Exercise details -
For the listing below, the answer is an exact retyping of the lines from the one with "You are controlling" through the one with "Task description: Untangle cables", both included, without pictures.

Given entries -

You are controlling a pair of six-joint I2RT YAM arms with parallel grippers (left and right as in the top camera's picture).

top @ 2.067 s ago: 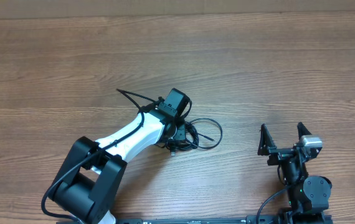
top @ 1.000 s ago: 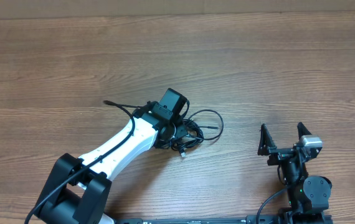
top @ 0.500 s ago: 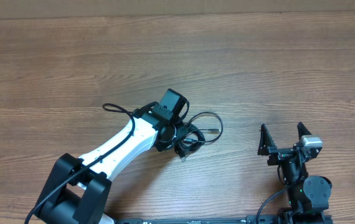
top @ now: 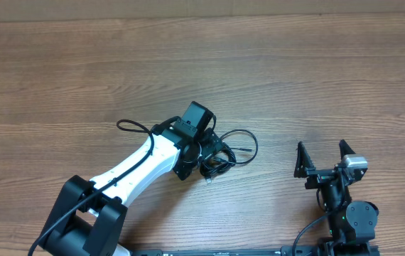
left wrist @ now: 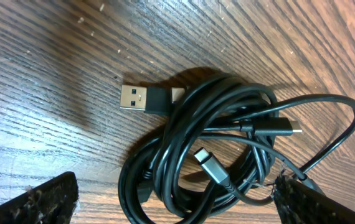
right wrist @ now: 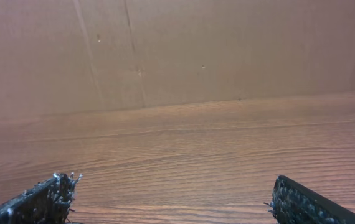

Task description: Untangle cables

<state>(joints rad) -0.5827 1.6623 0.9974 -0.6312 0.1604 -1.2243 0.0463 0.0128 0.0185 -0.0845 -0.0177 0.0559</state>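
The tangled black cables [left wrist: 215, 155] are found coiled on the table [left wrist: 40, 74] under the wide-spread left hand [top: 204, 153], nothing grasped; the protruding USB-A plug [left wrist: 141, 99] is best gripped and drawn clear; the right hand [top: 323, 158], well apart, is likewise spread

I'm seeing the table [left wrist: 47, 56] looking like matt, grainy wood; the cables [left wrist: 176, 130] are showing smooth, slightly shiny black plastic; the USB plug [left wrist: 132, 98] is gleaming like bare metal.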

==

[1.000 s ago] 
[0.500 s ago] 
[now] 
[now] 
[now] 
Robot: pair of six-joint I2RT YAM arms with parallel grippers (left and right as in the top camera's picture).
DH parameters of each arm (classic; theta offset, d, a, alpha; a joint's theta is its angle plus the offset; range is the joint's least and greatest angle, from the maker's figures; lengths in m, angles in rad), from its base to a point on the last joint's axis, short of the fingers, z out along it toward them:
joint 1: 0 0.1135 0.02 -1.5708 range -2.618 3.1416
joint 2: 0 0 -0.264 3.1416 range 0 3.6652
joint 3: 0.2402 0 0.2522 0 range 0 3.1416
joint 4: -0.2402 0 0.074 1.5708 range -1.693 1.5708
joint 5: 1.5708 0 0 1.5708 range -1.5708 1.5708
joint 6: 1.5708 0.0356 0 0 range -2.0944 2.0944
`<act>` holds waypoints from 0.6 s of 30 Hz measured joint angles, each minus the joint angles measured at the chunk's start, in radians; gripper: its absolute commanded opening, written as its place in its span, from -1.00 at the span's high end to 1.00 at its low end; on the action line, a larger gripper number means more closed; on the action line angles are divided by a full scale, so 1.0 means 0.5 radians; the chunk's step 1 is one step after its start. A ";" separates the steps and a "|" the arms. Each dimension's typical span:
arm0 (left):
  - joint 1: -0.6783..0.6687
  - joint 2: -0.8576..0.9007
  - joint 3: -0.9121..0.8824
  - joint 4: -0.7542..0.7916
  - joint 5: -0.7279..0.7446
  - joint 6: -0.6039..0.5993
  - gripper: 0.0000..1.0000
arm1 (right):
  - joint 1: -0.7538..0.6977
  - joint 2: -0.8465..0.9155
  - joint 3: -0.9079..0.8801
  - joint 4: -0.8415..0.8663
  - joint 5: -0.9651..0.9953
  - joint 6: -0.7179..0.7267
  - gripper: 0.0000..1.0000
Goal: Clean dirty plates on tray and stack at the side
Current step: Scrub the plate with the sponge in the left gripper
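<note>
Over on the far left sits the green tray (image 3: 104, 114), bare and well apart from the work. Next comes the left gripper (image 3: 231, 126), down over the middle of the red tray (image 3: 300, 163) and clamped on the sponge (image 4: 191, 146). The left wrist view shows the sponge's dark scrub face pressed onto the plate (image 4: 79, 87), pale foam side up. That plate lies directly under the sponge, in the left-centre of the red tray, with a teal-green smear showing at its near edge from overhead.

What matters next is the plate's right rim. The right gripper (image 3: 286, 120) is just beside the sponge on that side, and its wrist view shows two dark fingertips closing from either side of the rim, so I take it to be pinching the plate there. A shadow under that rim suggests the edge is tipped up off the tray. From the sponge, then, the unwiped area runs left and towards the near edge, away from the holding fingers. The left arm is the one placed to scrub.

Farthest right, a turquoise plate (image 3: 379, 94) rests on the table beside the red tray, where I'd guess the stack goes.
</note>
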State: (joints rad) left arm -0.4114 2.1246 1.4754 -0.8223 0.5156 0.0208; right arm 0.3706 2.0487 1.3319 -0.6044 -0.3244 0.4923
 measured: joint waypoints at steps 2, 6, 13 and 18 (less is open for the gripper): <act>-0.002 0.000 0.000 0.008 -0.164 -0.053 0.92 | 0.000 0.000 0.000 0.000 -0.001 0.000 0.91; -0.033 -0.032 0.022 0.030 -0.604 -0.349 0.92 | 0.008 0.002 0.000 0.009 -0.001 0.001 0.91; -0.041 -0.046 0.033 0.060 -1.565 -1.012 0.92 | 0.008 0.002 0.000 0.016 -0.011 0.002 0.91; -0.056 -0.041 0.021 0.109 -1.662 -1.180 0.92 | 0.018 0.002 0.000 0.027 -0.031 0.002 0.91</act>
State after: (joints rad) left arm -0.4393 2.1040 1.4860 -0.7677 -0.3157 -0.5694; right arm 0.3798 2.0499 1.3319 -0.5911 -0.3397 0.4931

Response below -
You are controlling a pair of six-joint I2RT YAM arms with parallel grippers (left and right as in the top camera's picture).

top @ 2.067 s ago: 
top @ 1.000 s ago: 
top @ 0.500 s ago: 
top @ now: 
left wrist @ now: 
right wrist @ now: 

Task description: Untangle cables

The requested output has been fully supplied.